How to complete this task> From the line containing "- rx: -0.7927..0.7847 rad" through the last line of the entries below, repeat each line word for word and leave out the rest.

Records>
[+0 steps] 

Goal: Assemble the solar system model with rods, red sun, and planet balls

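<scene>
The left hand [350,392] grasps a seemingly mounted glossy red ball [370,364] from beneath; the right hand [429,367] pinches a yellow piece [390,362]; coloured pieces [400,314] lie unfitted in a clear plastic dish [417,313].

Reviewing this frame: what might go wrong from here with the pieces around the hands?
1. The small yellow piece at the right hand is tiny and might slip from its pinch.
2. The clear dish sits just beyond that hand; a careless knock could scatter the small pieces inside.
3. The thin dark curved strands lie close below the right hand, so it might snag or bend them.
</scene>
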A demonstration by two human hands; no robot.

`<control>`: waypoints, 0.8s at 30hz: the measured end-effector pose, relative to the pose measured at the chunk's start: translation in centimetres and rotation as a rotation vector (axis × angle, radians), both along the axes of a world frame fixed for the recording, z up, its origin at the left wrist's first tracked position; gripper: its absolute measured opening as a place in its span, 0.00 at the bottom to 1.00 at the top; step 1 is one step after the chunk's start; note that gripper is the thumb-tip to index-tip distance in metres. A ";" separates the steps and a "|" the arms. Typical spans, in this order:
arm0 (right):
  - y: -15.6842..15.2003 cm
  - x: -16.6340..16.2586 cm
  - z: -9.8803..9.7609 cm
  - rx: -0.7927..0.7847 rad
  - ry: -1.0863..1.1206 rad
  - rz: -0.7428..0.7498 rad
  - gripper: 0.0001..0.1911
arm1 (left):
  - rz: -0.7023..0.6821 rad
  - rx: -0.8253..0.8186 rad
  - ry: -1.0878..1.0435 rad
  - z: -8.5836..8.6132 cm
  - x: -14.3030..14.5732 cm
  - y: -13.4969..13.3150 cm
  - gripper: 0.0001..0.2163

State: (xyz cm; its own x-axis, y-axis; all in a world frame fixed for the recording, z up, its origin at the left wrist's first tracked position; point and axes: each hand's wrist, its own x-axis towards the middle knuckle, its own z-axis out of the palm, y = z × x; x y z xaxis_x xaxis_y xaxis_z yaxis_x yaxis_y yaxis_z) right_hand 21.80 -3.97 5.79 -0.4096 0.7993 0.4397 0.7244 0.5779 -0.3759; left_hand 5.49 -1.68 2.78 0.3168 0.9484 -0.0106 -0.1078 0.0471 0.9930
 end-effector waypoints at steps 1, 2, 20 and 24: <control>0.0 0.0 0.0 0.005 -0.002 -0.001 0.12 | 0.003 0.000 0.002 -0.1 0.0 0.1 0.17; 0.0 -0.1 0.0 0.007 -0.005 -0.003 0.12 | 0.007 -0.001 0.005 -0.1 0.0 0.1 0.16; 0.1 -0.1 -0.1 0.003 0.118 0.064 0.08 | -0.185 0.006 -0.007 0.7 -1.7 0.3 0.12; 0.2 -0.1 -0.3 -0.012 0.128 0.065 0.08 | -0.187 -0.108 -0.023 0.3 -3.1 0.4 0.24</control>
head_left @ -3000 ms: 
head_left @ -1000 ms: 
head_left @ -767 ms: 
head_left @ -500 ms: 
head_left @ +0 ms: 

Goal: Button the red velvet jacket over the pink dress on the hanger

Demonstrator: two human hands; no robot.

Exercise result>
  - rx: -0.7927..0.7847 rad
  - ry: -1.0863..1.1206 rad
  - rz: -0.7428..0.7498 rad
  - gripper: 0.0001..0.1911
arm1 (left):
  - rz: -0.7023..0.6821 rad
  - rx: -0.8253..0.8186 rad
  - ry: -1.0878..1.0435 rad
  - z: -8.5836..8.6132 cm
  - x: -14.3030..14.5732 cm
  - y: -13.4969..13.3150 cm
  - gripper: 0.0001..0.2163

State: (xyz cm; its own x-axis, y-axis; all in a world frame fixed for the recording, z up, its origin at the left wrist's first tracked position; point and axes: each hand's wrist, its own x-axis towards the middle knuckle, its own z-axis out of the palm, y = z × x; x y z xaxis_x xaxis_y xaxis_z yaxis_x yaxis_y yaxis_z) right_hand 21.80 -3.97 5.79 -0.4096 0.7993 0.4397 0.7244 0.5779 -0.3759; left_hand 5.49 -1.68 2.78 0.3168 0.9484 -0.0106 -0.1078 0.0471 0.9930
 end-effector waypoints at steps 1, 2, 20 and 24: <control>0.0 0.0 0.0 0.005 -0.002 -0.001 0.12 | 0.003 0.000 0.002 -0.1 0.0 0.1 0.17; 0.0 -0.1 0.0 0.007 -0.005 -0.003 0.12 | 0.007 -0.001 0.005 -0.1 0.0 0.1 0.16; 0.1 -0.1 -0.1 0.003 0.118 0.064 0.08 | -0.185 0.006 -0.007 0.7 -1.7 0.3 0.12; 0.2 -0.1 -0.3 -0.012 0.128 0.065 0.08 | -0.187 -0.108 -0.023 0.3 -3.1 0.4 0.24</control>
head_left @ -3000 ms: 
head_left @ -1000 ms: 
head_left @ -767 ms: 
head_left @ -500 ms: 
head_left @ +0 ms: 

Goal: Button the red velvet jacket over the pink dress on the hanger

Demonstrator: two human hands; no robot.

Work on this exercise has concluded.